Intrinsic Transcriptional Activation-Inhibition Domains of the Polyomavirus Enhancer Binding Protein 2/Core Binding Factor alpha  Subunit Revealed in the Presence of the beta  Subunit

Tomohiko Kanno, Yuka Kanno, Lin-Feng Chen, Eiko Ogawa,dagger Woo-Young Kim, and Yoshiaki Ito*

Department of Viral Oncology, Institute for Virus Research, Kyoto University, Kyoto 606, Japan

Received 17 December 1997/Returned for modification 30 January 1998/Accepted 9 February 1998

A member of the polyomavirus enhancer binding protein 2/core binding factor (PEBP2/CBF) is composed of PEBP2alpha B1/AML1 (as the alpha  subunit) and a beta  subunit. It plays an essential role in definitive hematopoiesis and is frequently involved in the chromosomal abnormalities associated with leukemia. In the present study, we report functionally separable modular structures in PEBP2alpha B1 for DNA binding and for transcriptional activation. DNA binding through the Runt domain of PEBP2alpha B1 was hindered by the adjacent carboxy-terminal region, and this inhibition was relieved by interaction with the beta  subunit. Utilizing a reporter assay system in which both the alpha  and beta  subunits are required to achieve strong transactivation, we uncovered the presence of transcriptional activation and inhibitory domains in PEBP2alpha B1 that were only apparent in the presence of the beta  subunit. The inhibitory domain keeps the full transactivation potential of full-length PEBP2alpha B1 below its maximum potential. Fusion of the transactivation domain of PEBP2alpha B1 to the yeast GAL4 DNA-binding domain conferred transactivation potential, but further addition of the inhibitory domain diminished the activity. These results suggest that the activity of the alpha  subunit as a transcriptional activator is regulated intramolecularly as well as by the beta  subunit. PEBP2alpha B1 and the beta  subunit were targeted to the nuclear matrix via signals distinct from the nuclear localization signal. Moreover, the transactivation domain by itself was capable of associating with the nuclear matrix, which implies the existence of a relationship between transactivation and nuclear matrix attachment.

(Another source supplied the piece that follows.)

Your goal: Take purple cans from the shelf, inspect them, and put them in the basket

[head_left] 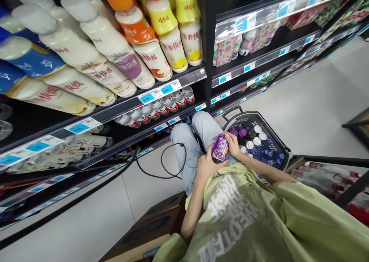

* Corresponding author. Mailing address: Institute for Virus Research, Kyoto University, Shogo-in, Sakyo-ku, Kyoto 606, Japan. Phone: 81-75-751-4028. Fax: 81-75-752-3232. E-mail: yito{at}virus.kyoto-u.ac.jp.

dagger Present address: Department of Genetics and Pediatrics, The Children's Hospital, Boston, MA 02115.

Mol Cell Biol, May 1998, p. 2444-2454, Vol. 18, No. 5
0270-7306/98/$04.00+0
Copyright © 1998, American Society for Microbiology. All rights reserved.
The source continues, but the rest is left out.